Your assignment: Reproduce the full listing as it stands. Images do not belong in the copy.

Data:
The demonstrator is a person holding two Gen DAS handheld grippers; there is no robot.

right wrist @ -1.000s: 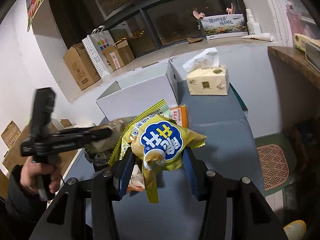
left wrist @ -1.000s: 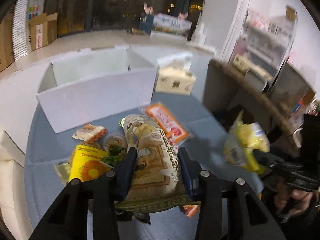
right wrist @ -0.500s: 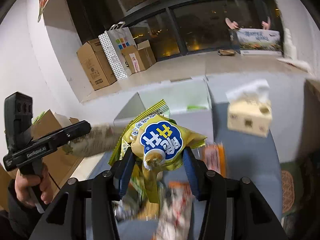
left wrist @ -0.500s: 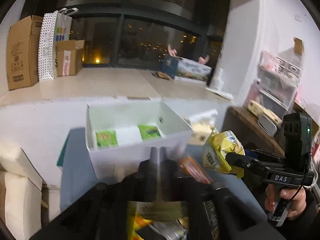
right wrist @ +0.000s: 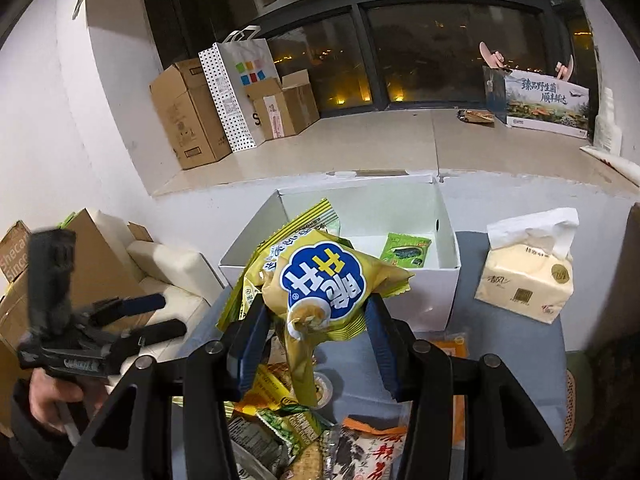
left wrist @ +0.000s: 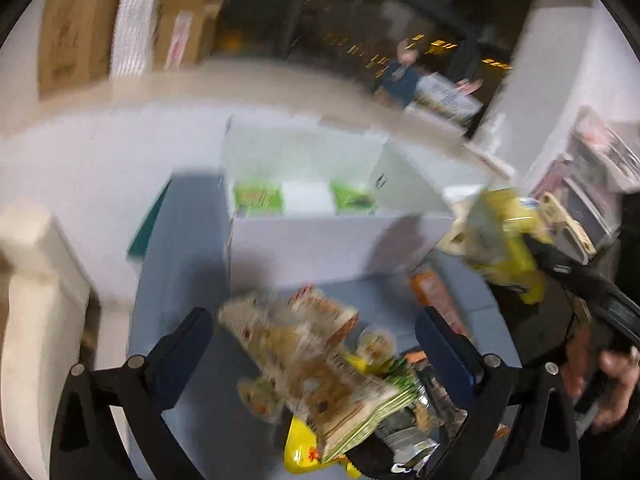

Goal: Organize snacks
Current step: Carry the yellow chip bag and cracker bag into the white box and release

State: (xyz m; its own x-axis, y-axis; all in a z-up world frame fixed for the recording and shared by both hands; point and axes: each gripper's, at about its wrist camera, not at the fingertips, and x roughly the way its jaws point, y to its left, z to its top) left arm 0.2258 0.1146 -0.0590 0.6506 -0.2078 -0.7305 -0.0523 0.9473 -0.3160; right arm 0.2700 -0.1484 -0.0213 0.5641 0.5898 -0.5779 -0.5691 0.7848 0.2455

Task output:
The demonstrator is a person holding two Gen DAS handheld grippers; there is no robot.

right wrist @ -1.000s: 
left wrist @ -1.000s: 
right wrist @ -0.500s: 
left wrist @ -0.500s: 
right wrist @ +0.000s: 
left wrist @ +0.000s: 

Goal: Organize snacks
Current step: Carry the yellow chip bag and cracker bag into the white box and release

State: (xyz m; its own x-axis, y-axis; all in a z-up world frame fixed for the recording and shared by both hands; point and axes: each gripper's, at about its wrist camera, not at the fingertips, and x roughly the way its jaws point, y to its left, z to its top) left arm 0.2258 0.1146 -0.0590 0.6506 -0.2078 -0.7305 -0.0523 0.9473 -0.3160; right arm 0.2700 -0.1484 -0.0213 0.5641 0.5898 -0.5779 -0.5691 0.7848 0.2455

This answer requires nothing more.